Fewer people may lead to more gaffes and blunders. Crowley argued that Tillerson “has made a series of rookie mistakes.” Among these, he said, is that Tillerson has not been visible inside the State Department, which dampens morale. He took only one journalist — a sympathetic one, from the Independent Journal Review — on his important trip to Asia in March.
And he has refused to maintain the State Department’s customary daily press briefings — including skipping the release of the State Department’s annual report on human rights around the world, which has traditionally been accompanied by a press conference from the secretary of state.
But Crowley did not discount the possibility that Tillerson made the conscious decision to be less visible.
Tillerson is “still working out the difference” between being the CEO of an international corporation and being a public servant, Crowley said, and he is still learning how government operates.

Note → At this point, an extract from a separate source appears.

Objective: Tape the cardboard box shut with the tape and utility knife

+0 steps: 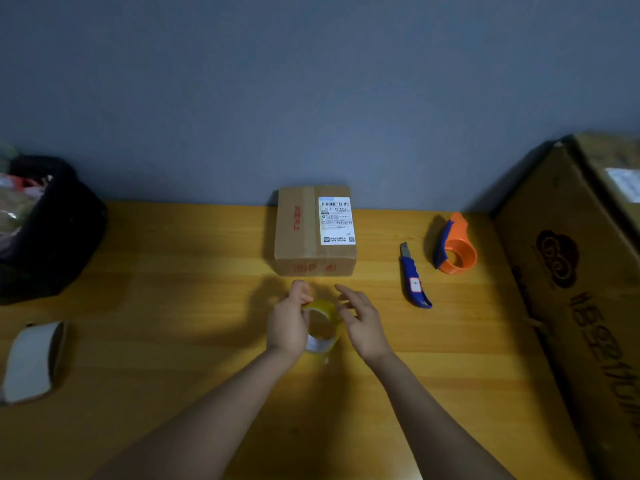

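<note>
A small cardboard box (313,232) with a white shipping label lies against the wall at the far middle of the wooden table (173,271), its flaps down. In front of it my left hand (289,323) grips a roll of clear yellowish tape (323,323), held on edge just above the table. My right hand (362,320) hovers at the roll's right side with fingers spread, touching it or nearly so. A blue utility knife (414,278) lies right of the box, its blade end pointing away from me.
An orange and blue tape dispenser (455,249) stands right of the knife. A large cardboard carton (585,289) fills the right side. A dark bin (45,230) with rubbish sits at the far left, and a wide white tape roll (33,362) lies at the near left.
</note>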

He may also still be learning how his boss operates. Trump’s erratic policy swings have left many of his surrogates with whiplash. Tillerson has had a series of embarrassing flip-flops, from suggesting that Syrian President Bashar al-Assad might be able to stay in power — days before Trump ordered a strike on Assad’s airfield — to declaring that the nuclear deal with Iran was dead, only to concede that Tehran was complying with its terms. Remaining behind the scenes while Trump formulates a more cohesive foreign policy may be to Tillerson’s benefit.

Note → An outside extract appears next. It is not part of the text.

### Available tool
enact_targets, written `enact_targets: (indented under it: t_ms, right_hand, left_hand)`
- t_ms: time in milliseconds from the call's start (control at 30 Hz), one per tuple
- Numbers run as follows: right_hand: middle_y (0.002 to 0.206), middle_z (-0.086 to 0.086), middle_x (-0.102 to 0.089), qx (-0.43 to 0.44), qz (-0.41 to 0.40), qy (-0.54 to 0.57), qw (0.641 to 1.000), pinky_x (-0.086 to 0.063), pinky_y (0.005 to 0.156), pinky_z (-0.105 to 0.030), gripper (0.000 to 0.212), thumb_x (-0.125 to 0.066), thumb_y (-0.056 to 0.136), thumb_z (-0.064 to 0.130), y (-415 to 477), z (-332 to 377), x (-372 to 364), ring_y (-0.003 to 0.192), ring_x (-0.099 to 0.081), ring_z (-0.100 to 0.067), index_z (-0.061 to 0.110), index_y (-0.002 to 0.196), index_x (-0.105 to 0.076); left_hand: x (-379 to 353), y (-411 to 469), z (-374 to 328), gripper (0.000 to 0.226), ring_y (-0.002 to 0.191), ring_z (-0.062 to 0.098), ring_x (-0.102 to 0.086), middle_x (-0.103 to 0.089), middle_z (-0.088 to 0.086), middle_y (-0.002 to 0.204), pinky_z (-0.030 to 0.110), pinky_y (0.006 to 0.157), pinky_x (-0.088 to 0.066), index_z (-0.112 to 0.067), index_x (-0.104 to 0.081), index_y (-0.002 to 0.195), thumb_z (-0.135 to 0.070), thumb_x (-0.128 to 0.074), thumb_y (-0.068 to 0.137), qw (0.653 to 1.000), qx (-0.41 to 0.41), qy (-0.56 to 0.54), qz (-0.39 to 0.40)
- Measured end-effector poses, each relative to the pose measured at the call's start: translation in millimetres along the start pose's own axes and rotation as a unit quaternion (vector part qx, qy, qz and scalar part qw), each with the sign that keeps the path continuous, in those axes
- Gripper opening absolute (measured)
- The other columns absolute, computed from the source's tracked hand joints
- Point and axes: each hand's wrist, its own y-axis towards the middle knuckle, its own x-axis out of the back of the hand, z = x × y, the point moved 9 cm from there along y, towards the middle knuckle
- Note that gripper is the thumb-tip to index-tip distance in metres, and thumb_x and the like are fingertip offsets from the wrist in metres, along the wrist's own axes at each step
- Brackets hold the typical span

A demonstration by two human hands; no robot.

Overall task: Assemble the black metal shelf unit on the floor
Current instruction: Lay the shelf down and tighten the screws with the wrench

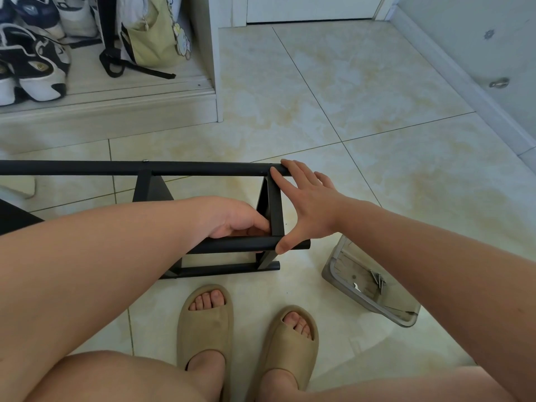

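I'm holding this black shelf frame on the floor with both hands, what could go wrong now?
Your left hand curls round a bracket of the shelf frame; a shift could pinch those fingers.
Your right hand only rests spread across two tubes, so the frame might tip toward your open-toed slippers.
The tilted clear box holding screws lies near your right arm; a nudge could spill them.
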Motion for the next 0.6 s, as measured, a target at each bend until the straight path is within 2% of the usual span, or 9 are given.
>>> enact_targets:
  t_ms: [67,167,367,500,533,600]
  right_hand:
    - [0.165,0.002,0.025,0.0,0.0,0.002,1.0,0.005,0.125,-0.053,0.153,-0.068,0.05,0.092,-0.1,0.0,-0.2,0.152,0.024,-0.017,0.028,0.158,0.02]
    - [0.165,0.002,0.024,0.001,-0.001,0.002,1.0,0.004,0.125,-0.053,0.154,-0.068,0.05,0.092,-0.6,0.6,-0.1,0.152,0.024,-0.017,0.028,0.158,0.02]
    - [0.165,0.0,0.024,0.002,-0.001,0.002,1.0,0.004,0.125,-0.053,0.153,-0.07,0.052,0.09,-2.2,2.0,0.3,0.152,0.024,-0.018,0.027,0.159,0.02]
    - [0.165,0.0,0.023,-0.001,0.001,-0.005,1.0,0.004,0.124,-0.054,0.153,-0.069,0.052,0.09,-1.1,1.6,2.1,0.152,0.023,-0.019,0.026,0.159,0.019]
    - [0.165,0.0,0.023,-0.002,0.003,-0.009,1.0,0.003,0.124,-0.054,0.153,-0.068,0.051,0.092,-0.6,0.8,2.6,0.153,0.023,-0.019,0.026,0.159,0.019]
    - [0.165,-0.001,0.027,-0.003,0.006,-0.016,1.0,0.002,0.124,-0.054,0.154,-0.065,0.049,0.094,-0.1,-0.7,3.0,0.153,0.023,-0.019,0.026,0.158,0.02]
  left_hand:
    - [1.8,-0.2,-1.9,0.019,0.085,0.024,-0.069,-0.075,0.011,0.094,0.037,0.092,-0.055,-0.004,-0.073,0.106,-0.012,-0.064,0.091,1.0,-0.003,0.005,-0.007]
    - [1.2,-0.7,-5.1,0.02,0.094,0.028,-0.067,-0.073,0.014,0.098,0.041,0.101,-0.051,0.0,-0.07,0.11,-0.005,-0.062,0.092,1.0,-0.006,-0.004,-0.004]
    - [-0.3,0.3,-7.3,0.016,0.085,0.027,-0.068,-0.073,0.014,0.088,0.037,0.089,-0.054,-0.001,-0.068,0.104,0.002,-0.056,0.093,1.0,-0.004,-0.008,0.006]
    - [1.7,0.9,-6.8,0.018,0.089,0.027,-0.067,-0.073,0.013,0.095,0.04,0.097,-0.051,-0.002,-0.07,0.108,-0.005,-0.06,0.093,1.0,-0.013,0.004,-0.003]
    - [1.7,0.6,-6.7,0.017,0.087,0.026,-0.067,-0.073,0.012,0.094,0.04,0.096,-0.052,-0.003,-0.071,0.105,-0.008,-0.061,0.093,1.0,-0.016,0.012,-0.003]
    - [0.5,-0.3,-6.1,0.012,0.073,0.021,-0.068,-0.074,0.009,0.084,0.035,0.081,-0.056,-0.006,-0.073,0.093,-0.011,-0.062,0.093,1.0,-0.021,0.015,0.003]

However, experts say the Trump administration’s adversarial relationship with the media makes foreign policymaking — and selling that policy — more difficult.

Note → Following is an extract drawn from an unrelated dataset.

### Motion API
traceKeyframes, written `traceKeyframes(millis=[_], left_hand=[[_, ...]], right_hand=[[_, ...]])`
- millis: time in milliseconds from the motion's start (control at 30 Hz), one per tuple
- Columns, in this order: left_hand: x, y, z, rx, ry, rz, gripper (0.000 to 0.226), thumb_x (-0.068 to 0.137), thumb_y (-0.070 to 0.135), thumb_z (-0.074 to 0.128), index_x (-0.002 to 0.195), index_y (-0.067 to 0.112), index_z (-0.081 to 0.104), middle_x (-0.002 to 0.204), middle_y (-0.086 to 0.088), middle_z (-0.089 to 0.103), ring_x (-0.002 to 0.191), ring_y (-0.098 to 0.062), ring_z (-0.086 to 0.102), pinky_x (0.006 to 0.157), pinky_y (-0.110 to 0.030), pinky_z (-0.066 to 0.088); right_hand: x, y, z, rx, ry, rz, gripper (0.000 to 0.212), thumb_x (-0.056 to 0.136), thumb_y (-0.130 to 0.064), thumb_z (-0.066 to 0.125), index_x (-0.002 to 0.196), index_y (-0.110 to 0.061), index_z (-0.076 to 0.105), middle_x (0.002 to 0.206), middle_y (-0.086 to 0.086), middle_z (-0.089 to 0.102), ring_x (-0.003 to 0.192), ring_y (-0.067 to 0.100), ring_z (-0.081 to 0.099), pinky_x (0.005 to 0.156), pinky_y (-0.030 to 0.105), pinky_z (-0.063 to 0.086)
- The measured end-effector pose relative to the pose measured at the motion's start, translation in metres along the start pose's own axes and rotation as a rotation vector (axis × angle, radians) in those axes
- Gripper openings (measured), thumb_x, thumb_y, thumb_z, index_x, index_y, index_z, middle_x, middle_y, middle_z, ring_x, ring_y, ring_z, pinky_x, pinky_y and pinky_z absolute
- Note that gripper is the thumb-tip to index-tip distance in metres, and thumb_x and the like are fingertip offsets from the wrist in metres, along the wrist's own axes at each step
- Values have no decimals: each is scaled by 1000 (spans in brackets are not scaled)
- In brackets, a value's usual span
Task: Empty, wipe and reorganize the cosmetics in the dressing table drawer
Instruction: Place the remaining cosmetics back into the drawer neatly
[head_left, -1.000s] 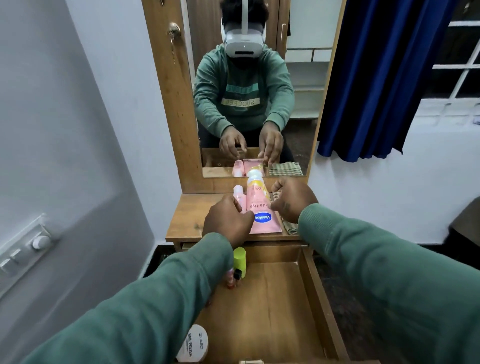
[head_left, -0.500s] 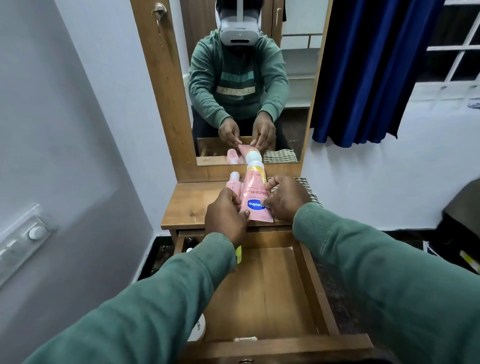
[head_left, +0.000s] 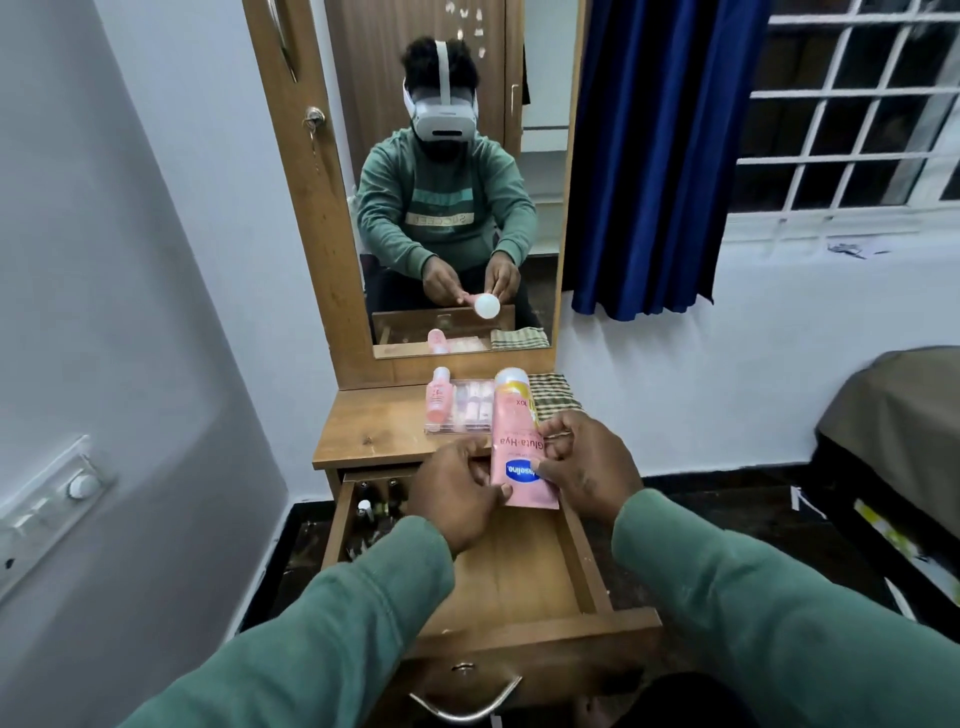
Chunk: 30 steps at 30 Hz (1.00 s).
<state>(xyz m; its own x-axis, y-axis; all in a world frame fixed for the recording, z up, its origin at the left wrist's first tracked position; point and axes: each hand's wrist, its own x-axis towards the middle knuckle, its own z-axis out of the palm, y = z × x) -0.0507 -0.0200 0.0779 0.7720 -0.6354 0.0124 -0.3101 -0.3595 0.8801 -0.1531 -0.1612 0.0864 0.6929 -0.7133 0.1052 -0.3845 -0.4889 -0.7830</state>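
Both hands hold the pink lotion tube (head_left: 521, 447) over the back of the open drawer (head_left: 524, 571), with its white cap pointing away toward the mirror (head_left: 457, 182); the left hand (head_left: 460, 491) pinches the lower left edge of the tube near the flat crimped end, thumb on top; the right hand (head_left: 587, 467) curls its fingers around the right edge at mid-length. The two-sided grip probably keeps the long, soft tube level and steady while it travels between table and drawer (a single grip at one end would let it droop).

On the table (head_left: 374, 436), a small pink bottle (head_left: 438, 395) lies beside a clear box of small items (head_left: 467, 405); a folded checked cloth (head_left: 556, 395) lies just to their right, likely kept near for wiping. These things sit in a row at the back, which leaves the front edge free.

The drawer floor shows bare wood across the middle and right; several small dark bottles (head_left: 376, 499) stand in its back left corner, partly hidden by the left hand. Whether the tube is going in or coming out cannot be told from this view; the emptied floor suggests that refilling is the step in hand.
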Motion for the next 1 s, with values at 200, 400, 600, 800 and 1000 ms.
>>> traceKeyframes(millis=[200, 400, 600, 800, 1000], left_hand=[[-37, -23, 17, 24, -88, -51, 63, 81, 13, 84, 138, 22, 58, 86, -7, 71, 84, -26, 73, 73, -42, 62], [-50, -36, 21, 88, -150, -115, 66, 83, 14, 83, 142, 19, 53, 76, 1, 72, 68, -13, 71, 66, -33, 61], [-43, -42, 25, 150, -257, -215, 62, 84, 19, 82, 139, 17, 54, 95, -4, 75, 75, -12, 70, 66, -27, 55], [-24, -49, 34, 202, -350, -294, 51, 83, 11, 82, 129, 17, 62, 103, -10, 76, 90, -22, 75, 73, -33, 61], [-7, -61, 44, 136, -359, -350, 37, 88, -8, 69, 115, 15, 60, 103, -21, 74, 92, -36, 75, 63, -35, 57]], right_hand=[[-39, 28, 10, -27, -49, 20, 28, 87, -11, 80, 109, -21, 65, 86, -5, 68, 80, 7, 66, 74, 30, 61], [-55, 38, 28, -128, -126, 32, 36, 88, -15, 81, 116, -25, 62, 109, -5, 71, 98, 12, 70, 80, 30, 63], [-59, 42, 41, -300, -212, 46, 52, 87, -19, 82, 133, -27, 58, 126, 0, 70, 104, 17, 70, 82, 28, 58], [-56, 47, 50, -429, -260, 31, 54, 88, -27, 82, 136, -20, 58, 127, 5, 69, 109, 23, 68, 90, 33, 57], [-53, 47, 68, -526, -257, 40, 47, 92, -28, 76, 133, -8, 63, 116, 12, 70, 102, 29, 68, 88, 34, 57]])
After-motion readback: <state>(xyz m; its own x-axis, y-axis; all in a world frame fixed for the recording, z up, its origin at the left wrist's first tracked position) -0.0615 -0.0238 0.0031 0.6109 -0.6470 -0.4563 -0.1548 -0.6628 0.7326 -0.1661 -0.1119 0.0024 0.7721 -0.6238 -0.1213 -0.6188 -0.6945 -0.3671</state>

“The president, for the first time since the Nixon administration, has gone to war with the media,” said Crowley. “That has an adverse effect on our standing in the world.”
For instance, foreign governments regularly rely on the State Department’s daily press briefings to glean insights into U.S. policy. Diplomacy cannot all be done behind closed doors, Crowley pointed out. When the administration fails to communicate, it lets others define the narrative of what is happening.
That phenomenon was laid bare in early May when Trump brought Russian Foreign Minister Sergey Lavrov and Russian Ambassador Sergey Kislyak into the Oval Office and barred U.S. media from entering the room.
But a photographer from a state-run Russian media outlet was allowed in and published photos of the meeting afterward. That led to some strange optics considering that a day earlier, Trump had fired FBI Director James Comey, who had been leading the investigation into the Trump campaign’s ties to Russia. Media outlets also reported that Trump revealed highly classified information about an Islamic State plot that was received from a confidential ally during his White House meeting with the two Russian officials. While the disclosure did not appear to break any laws, the New York Times called it a “major breach of espionage etiquette” that “could jeopardize a crucial intelligence-sharing relationship.”
Experts say that’s why a seasoned diplomatic staff is essential to preventing slip-ups, both large and small. Even the simple mistake of unwittingly inviting a Russian photographer (while excluding American media) might have been avoided with a stronger staff in place. “We go around the world criticizing this in other countries,” Crowley said.